Sadly, the car on fire is not identical to the vehicle in which Cathy’s aunt and uncle were roasted in 1947.

Severin’s separate Blu-ray and DVD release of Eddy Matalon’s cult classic Cathy’s Curse (1977) allows CanCon and canuxploitation fans to strike another rare title off their Most Wanted list, with this odd, clunky riff on The Exorcist (1973) getting the deluxe treatment with Matalon’s original Director’s Cut, and the shorter U.S. edit which kind of improved the film’s structural and pacing issues.

Oh, Cathy. Why can’t you behave?

Whether Cathy’s Curse is a good film, let alone a guilty pleasure is purely in the eyes of the beholder, but Severin’s release is cause for celebration because it demonstrates what can be achieved when a label cares about Canadian movies which are completely ignored by our own and native brands.

This degree of domestic neglect isn’t exclusive to tax shelter quickies, but character pieces that reside in archives or were in fact restored and are trotted out for an ersatz anniversary or ‘open vault’ screening, after which they return to their respective caskets and are forgotten for another chunk of years, never to migrate to home video.

We made a lot of genre movies during the prime tax shelter years that ran from the seventies to the early eighties (something I’ve been periodically profiling in my CanCon 101 series), and their unavailability on disc – proper widescreen transfers at least – makes them ideal candidates for bootlegs, some of which have appeared via major online merchants, or on a more local level in key markets, often as DVD-Rs ripped from TV airings or prior tape releases (legit and bootleg).

The positive aspect of bootlegs can be seen in a weird case like that of Death Bed: The Bed That Eats (1977) which never received a formal release, but a lone copy became the source of many tapes which transformed an unheard of, unsold, forgotten experiment in genre filmmaking by a one-time director into a cult movie, after which it finally emerged on DVD and later Blu via the legit Cult Films label.

George Barry’s film may well have been forgotten had it not been for enterprising fans / self-made distributors, but whether that exception can be applied today is something else, especially with canuxploitation films often available nowhere. Do those DVD-Rs made by Ted & Co. bring attention to forgotten or soon-to-be cult classics, or perform a disservice to legit labels going through the legal steps to gain access to the best elements, perform 2K scans, and assemble extras treasured by fans and wholly out of the reach of bootleggers?

Does the sale of bootlegs perform a legit service in keeping a neglected work of sublime fromage alive, or just line the pockets of backroom manufacturers?

It’s an arguably trickier situation for us, because Canadians are often forced to hope, wait, and see if and when an American label will discover a work and give it the Criterion treatment; this shouldn’t be the case whatsoever, but it’s the norm.

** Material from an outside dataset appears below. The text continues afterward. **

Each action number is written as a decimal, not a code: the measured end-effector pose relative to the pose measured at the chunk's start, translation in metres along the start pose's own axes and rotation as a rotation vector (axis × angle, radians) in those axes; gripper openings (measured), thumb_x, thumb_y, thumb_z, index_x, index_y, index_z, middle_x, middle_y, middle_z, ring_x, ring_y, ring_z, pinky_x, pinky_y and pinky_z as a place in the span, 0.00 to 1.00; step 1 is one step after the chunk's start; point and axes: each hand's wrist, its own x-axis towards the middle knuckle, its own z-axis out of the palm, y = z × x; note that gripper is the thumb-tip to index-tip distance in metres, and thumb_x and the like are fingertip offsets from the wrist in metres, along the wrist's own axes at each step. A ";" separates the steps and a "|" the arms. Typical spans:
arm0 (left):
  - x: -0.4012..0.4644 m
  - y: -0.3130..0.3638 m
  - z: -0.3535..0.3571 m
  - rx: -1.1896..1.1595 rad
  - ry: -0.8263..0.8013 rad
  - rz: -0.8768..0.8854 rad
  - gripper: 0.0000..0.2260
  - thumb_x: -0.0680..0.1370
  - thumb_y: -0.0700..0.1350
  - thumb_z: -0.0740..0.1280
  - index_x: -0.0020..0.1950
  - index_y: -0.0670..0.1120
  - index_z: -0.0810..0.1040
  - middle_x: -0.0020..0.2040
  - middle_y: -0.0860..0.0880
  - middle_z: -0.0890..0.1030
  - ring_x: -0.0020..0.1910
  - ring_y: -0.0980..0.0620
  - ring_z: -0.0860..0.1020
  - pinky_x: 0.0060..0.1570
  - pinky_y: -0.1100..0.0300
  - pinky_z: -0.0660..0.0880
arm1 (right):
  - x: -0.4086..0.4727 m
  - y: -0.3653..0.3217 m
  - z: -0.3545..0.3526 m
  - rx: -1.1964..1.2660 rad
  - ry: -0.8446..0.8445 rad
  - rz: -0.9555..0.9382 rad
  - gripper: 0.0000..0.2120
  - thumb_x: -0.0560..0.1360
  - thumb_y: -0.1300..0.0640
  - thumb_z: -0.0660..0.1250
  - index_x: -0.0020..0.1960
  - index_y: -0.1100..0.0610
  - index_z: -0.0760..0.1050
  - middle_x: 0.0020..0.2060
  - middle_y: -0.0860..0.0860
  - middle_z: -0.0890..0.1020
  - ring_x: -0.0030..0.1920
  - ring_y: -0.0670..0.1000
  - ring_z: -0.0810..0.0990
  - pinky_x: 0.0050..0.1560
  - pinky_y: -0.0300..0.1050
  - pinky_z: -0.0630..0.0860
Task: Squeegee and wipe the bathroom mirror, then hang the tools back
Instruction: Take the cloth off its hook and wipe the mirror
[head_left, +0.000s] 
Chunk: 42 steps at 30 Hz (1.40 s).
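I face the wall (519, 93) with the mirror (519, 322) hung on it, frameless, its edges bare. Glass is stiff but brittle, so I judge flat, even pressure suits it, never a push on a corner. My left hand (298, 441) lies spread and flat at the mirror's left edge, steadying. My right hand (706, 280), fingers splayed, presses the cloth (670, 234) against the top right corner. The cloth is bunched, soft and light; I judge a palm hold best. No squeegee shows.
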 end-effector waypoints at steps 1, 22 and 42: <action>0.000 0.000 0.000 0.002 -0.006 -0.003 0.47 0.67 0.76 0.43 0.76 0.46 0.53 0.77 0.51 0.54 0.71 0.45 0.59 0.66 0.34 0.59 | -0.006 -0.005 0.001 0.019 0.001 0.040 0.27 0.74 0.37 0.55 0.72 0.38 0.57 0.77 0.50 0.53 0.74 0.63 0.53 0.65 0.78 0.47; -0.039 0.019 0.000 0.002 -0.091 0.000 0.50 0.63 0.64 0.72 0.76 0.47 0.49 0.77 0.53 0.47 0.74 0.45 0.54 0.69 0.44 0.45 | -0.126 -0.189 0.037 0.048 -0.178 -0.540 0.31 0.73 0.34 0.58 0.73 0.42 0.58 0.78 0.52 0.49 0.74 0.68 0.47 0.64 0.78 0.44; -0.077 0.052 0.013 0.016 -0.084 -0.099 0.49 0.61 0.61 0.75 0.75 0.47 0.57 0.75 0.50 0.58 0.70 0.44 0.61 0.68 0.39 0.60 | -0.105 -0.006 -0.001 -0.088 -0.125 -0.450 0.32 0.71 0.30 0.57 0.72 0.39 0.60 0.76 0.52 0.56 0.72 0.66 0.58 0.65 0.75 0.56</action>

Sometimes the only way actors can get copies of movies in which they appeared is to import from the States, because no one holds the rights up here, no one cares, or the cost to release even a digital version is too high (which I can’t help think is an easy cop-out.).

Do you, the fan, wait for Hell to freeze over, or buy a DVD-R ‘mastered’ from a long-dead home video format? As I stated in a recent blog on The Grey Fox (1983), there’s no way that movie’s coming out on Blu from a Canadian company. The apathy isn’t just revolting; it’s the norm that no doubt affects numerous films which even its co-owners want for their own archives.

A producer I encountered was on such a quest several years ago, and amazingly, at the time a good chunk of his movies were on DVD, but they were all imports. Playing Devil’s Advocate, the market here is simply too small for labels to gamble on what may not have as big a fan base as believed, but if no one takes a risk, we’ll surely be waiting for Hell to freeze over to see the classics referenced in books and film classes, but wholly unavailable even within an educational environment.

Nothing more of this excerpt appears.